The number of documents most similar to each topic. Topics are in increasing order of size.

The sizes of the original topics is returned unless reduced=True, in which case the sizes of the reduced topics will be returned.

Parameters:

reduced (bool (Optional, default False)) – Original topic sizes are returned by default. If True the reduced topic sizes will be returned.

Returns:

  • topic_sizes (array of int, shape(num_topics)) – The number of documents most similar to the topic.

  • topic_nums (array of int, shape(num_topics)) – The unique number of every topic will be returned.

get_topics(num_topics=None, reduced=False)

Get topics, ordered by decreasing size. All topics are returned if num_topics is not specified.

The original topics found are returned unless reduced=True, in which case reduced topics will be returned.

Each topic will consist of the top 50 semantically similar words to the topic. These are the 50 words closest to topic vector along with cosine similarity of each word from vector. The higher the score the more relevant the word is to the topic.

Parameters:
  • num_topics (int, (Optional)) – Number of topics to return.

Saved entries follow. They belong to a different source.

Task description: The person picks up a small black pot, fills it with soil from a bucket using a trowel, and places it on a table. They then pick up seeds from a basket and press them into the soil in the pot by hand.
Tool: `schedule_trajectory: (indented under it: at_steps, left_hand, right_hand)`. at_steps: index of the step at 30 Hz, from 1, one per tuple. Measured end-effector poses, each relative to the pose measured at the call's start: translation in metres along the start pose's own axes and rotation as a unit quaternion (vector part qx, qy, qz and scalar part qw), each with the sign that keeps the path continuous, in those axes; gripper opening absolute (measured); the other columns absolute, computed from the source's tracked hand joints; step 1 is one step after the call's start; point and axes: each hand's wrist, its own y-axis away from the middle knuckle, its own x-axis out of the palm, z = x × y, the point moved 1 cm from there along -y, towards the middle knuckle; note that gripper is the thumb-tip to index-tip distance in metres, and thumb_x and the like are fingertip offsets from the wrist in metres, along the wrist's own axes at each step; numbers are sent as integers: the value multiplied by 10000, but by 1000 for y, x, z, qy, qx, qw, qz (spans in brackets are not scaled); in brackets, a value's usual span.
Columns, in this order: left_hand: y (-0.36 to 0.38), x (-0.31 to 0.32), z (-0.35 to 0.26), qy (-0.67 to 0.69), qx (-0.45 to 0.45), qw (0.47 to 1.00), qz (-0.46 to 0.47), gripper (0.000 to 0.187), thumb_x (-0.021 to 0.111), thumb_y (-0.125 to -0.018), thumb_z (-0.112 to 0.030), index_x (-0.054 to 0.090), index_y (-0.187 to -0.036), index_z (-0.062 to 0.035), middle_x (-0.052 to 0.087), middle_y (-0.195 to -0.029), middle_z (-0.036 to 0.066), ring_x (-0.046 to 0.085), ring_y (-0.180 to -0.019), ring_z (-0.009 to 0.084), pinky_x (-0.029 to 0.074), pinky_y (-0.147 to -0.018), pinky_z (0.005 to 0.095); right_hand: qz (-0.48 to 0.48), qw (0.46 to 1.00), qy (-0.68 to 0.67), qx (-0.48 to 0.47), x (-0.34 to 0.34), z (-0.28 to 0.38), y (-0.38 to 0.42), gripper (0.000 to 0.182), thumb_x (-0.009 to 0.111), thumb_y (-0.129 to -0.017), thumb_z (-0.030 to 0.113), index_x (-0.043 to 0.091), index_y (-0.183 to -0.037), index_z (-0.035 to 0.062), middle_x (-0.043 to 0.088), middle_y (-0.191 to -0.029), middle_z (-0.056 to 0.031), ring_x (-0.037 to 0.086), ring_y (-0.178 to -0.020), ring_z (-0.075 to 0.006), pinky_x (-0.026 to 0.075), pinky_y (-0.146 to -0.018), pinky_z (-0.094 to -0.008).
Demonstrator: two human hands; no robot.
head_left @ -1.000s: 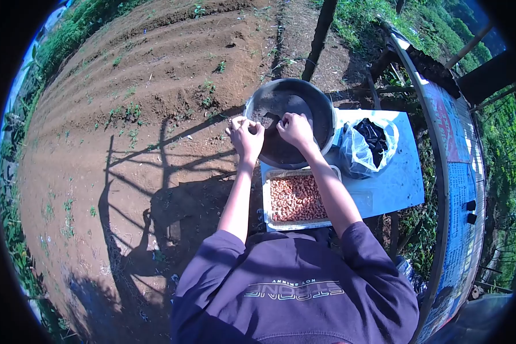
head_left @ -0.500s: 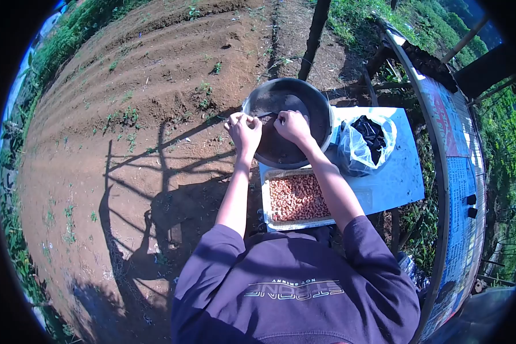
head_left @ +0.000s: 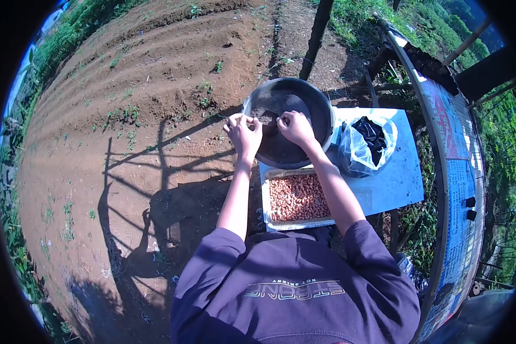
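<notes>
hands [head_left: 296,127] shifted slightly, curled over dark basin [head_left: 319,106], seed-filled tray [head_left: 266,198] nearby

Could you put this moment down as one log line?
left hand: at basin edge | right hand: over basin | peanut-like pieces: in tray

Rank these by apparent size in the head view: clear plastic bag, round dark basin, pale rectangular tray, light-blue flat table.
Light-blue flat table
Round dark basin
Pale rectangular tray
Clear plastic bag

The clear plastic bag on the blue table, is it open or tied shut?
Open: the clear plastic bag has its mouth spread wide, and black material shows inside it.
</notes>
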Motion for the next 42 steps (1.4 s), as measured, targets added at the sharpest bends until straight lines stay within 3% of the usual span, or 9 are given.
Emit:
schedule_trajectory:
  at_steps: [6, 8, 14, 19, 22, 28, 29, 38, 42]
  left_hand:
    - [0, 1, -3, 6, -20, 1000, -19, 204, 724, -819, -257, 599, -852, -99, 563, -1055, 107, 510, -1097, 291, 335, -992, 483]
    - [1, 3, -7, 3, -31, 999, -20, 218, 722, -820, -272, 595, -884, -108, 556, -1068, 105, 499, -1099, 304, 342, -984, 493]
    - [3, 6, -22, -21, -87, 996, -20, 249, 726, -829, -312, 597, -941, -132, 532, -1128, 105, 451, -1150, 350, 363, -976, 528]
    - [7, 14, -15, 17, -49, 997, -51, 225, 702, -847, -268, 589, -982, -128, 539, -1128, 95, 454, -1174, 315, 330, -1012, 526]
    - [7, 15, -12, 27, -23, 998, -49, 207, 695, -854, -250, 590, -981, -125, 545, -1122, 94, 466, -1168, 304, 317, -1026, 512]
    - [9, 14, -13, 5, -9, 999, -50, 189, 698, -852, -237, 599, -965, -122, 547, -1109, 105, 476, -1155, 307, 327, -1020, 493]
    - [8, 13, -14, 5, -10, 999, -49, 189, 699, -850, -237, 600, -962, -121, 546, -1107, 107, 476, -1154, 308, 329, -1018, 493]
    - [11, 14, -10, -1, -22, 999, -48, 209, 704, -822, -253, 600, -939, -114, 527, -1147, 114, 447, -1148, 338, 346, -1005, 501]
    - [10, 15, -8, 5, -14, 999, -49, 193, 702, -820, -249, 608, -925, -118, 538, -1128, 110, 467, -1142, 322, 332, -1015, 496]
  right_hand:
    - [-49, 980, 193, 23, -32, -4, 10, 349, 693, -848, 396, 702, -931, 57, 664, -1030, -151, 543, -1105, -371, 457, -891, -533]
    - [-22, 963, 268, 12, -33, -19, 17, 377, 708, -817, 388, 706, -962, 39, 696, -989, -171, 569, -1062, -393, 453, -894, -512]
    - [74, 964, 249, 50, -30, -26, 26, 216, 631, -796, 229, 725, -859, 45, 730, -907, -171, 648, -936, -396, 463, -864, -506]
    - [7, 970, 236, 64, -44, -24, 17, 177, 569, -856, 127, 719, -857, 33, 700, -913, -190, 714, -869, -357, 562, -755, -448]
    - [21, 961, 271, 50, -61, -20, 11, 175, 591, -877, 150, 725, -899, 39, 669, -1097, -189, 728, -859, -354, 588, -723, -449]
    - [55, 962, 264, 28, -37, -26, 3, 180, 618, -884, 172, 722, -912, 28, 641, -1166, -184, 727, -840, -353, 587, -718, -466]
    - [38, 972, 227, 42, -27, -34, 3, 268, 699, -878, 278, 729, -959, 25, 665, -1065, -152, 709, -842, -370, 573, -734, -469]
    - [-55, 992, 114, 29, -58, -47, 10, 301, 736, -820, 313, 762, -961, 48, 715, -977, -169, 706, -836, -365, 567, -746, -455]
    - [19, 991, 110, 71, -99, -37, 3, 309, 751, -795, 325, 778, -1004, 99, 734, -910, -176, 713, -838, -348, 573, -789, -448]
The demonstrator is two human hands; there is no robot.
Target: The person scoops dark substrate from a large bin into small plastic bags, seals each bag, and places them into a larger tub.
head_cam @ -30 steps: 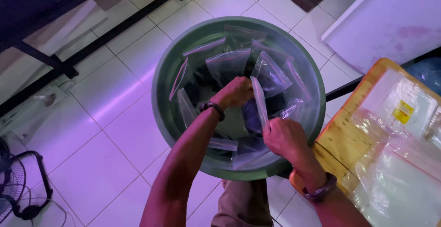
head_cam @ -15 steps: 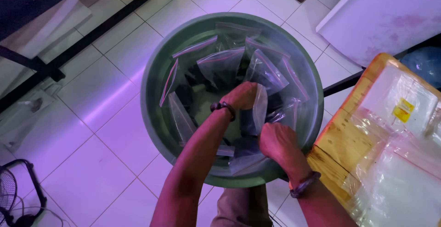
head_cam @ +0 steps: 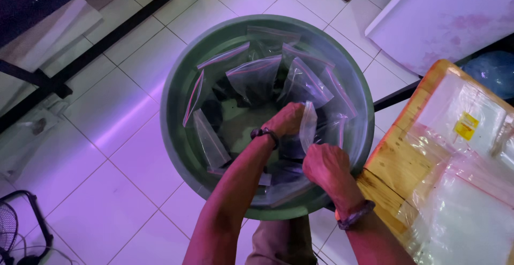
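Nearest the camera, two bare forearms are seen reaching down into a round green tub (head_cam: pixel 176 136) that stands on the tiled floor (head_cam: pixel 123 136). The right hand (head_cam: pixel 327 167), with a band at its wrist, is closed on the lower edge of a clear zip bag (head_cam: pixel 308 127), which is held upright between the two hands. The left hand (head_cam: pixel 289 120), with a dark bracelet at the wrist, is closed against the bag's left side, just beside the right hand; the fingertips are hidden, so the exact grip cannot be told. The bag is thus found near the middle of the tub, slightly right of centre. Around it, more clear bags (head_cam: pixel 254 80) with pink seal strips are leaned against the tub's inner wall. To the right, touching the tub's rim, a yellow wooden surface (head_cam: pixel 393 160) is covered with a stack of flat plastic bags (head_cam: pixel 466 190). Farther off, a black frame bar (head_cam: pixel 115 34) is laid across the floor, and a white board (head_cam: pixel 444 16) is seen at the upper right.
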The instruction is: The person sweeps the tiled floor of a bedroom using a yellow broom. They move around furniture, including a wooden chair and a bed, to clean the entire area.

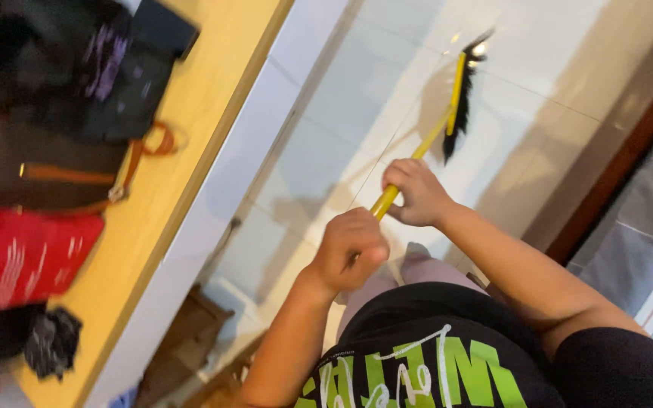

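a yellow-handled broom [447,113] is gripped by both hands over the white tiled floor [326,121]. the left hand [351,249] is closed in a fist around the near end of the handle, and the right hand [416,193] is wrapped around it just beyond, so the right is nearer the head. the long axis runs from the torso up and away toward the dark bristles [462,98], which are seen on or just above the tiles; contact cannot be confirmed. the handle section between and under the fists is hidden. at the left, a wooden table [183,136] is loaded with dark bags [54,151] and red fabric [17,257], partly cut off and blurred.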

  • reduced (bool (Optional, default False)) – Original topics are returned by default. If True the reduced topics will be returned.

Returns:

  • topics_words (array of shape(num_topics, 50)) – For each topic the top 50 words are returned, in order of semantic similarity to topic.

    Example: [[‘data’, ‘deep’, ‘learning’ … ‘artificial’], <Topic 0> [‘environment’, ‘warming’, ‘climate … ‘temperature’] <Topic 1> …]

  • word_scores (array of shape(num_topics, 50)) – For each topic the cosine similarity scores of the top 50 words to the topic are returned.

    Example: [[0.7132, 0.6473, 0.5700 … 0.3455], <Topic 0> [0.7818’, 0.7671, 0.7603 … 0.6769] <Topic 1> …]

  • topic_nums (array of int, shape(num_topics)) – The unique number of every topic will be returned.

hierarchical_topic_reduction(num_topics, interval=None)

Reduce the number of topics discovered by Top2Vec.

The most representative topics of the corpus will be found, by iteratively merging each smallest topic to the most similar topic until num_topics is reached.

Parameters:
  • num_topics (int) – The number of topics to reduce to.

  • interval (int (Optional, default None)) – The interval at which to recalculate topic sizes. Larger values will lead to faster computation but less accurate results.

Returns:

hierarchy – Each index of hierarchy corresponds to the reduced topics, for each reduced topic the indexes of the original topics that were merged to create it are listed.

Example: [[3] <Reduced Topic 0> contains original Topic 3 [2,4] <Reduced Topic 1> contains original Topics 2 and 4 [0,1] <Reduced Topic 3> contains original Topics 0 and 1 …]

Return type:

list of ints

index_document_vectors(ef_construction=200, M=64)

Creates an index of the document vectors using hnswlib. This will lead to faster search times for models with a large number of documents.

For more information on hnswlib see: https://github.com/nmslib/hnswlib

Parameters:
  • ef_construction (int (Optional default 200)) – This parameter controls the trade-off between index construction time and index accuracy. Larger values will lead to greater accuracy but will take longer to construct.

  • M (int (Optional default 64)) –

    This parameter controls the trade-off between both index size as well as construction time and accuracy. Larger values will lead to greater accuracy but will result in a larger index as well as longer construction time.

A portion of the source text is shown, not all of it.